While governments still have a vital role to play with public health campaigns, it is clear that there is a major opportunity for the pharmaceutical industry. Companies can help to design solutions that tap into all three key drivers of change – motivation, capability and opportunity. These solutions should be incorporated into clinical trials to prove the value of the combined approach.

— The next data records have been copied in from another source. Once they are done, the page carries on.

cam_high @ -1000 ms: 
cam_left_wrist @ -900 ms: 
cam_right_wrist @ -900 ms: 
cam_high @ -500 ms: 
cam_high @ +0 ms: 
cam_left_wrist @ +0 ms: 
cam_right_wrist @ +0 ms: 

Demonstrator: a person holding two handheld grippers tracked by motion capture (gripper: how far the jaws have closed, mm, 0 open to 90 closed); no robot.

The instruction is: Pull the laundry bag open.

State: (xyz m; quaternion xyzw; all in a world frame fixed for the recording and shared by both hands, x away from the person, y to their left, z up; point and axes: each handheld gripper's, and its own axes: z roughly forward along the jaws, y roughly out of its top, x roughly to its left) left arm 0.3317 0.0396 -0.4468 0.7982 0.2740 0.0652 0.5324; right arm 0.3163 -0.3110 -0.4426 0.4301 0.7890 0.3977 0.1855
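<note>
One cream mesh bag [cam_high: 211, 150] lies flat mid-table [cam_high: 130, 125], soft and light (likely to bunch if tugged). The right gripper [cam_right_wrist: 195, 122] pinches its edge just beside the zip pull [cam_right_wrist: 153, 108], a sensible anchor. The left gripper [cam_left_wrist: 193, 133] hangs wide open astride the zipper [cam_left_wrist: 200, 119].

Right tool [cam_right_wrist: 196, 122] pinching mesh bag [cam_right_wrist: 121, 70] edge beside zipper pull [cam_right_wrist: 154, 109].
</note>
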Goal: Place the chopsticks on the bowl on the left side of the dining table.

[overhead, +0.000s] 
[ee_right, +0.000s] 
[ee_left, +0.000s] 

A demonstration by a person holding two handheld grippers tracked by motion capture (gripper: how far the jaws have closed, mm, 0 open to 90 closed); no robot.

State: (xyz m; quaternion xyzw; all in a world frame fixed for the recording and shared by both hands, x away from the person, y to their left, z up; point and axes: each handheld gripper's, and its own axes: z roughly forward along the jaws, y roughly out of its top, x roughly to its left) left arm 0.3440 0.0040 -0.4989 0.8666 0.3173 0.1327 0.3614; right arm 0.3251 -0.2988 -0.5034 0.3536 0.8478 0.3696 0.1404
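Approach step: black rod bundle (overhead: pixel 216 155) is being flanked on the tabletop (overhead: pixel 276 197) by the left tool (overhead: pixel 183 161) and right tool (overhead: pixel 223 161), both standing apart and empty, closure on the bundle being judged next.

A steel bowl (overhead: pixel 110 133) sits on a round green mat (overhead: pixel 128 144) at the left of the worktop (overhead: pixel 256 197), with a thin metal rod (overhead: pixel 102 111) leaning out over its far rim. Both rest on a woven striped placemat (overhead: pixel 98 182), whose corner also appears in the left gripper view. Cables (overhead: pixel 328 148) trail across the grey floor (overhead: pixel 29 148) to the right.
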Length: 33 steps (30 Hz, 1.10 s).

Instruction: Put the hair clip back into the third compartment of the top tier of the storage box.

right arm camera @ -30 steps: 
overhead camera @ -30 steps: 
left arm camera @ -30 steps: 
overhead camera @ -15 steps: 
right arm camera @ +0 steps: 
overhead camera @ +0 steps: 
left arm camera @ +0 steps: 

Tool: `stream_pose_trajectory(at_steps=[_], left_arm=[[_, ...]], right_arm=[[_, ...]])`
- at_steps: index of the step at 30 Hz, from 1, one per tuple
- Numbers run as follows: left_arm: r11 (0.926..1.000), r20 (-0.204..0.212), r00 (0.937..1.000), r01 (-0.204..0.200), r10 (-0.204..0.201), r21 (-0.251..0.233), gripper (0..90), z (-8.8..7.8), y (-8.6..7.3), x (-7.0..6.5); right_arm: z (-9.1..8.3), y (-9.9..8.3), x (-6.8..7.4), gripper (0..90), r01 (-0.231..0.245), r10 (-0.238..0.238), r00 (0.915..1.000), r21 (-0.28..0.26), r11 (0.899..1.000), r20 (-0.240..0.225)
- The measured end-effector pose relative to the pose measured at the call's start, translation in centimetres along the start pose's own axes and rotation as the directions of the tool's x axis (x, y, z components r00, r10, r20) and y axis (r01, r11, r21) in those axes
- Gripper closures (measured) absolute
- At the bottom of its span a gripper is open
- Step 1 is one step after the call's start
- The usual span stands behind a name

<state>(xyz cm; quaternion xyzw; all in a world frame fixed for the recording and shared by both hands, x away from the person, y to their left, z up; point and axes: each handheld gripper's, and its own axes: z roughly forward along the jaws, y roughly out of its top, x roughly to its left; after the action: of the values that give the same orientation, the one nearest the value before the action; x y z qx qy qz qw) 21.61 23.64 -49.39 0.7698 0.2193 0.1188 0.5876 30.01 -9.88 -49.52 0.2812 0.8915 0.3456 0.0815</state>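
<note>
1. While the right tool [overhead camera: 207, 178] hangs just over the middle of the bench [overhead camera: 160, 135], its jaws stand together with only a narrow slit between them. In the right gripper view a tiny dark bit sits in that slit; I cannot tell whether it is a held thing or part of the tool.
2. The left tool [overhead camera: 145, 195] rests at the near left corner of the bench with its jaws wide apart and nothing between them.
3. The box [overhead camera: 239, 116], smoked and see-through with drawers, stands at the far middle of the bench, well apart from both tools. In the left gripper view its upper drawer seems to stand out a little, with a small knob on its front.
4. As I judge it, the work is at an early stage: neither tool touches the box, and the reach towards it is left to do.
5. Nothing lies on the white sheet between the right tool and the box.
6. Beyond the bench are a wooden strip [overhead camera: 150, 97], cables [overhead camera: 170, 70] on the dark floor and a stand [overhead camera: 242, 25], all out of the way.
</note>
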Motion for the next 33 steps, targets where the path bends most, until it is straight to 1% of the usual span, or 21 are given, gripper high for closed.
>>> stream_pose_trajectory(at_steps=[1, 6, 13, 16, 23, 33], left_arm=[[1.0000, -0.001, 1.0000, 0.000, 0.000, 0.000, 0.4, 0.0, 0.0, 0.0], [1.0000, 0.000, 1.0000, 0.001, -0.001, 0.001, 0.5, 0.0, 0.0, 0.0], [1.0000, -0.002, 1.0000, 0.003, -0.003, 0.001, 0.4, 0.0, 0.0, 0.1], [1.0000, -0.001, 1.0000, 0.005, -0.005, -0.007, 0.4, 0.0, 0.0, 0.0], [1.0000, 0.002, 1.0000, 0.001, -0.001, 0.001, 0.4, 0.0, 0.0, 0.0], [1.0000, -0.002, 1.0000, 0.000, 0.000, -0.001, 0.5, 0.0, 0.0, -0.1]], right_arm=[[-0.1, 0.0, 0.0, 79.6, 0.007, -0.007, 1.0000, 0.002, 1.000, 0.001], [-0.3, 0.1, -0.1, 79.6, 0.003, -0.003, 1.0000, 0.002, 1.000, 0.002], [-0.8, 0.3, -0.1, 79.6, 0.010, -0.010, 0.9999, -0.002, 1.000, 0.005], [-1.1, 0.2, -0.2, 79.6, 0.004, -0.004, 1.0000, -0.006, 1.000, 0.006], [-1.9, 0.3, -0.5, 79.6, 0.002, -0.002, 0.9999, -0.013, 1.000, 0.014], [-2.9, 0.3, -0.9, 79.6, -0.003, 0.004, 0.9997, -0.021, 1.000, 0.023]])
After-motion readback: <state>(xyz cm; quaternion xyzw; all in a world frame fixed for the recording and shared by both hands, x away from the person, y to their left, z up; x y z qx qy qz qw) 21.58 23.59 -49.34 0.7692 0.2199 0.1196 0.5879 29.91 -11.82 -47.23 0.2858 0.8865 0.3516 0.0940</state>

There are several positive implications of this approach for pharmaceutical companies. As well as reducing barriers to market for the company, it will increase barriers for competitors, who will need to prove their product against the whole package rather than the medicine alone. It will likely prolong the life cycle of the product – the longer patients use the behaviour change solutions, the more likely they will be to stick with the combined integrated product/service offer. Finally, it may provide significant therapy area leadership opportunities, establishing the company as a pioneer in the area. For companies focusing on chronic diseases, the move towards providing proven support packages in this way is a behaviour change that they must fully embrace.
This article has been published in Pharmaceutical Market Europe magazine, October 2020.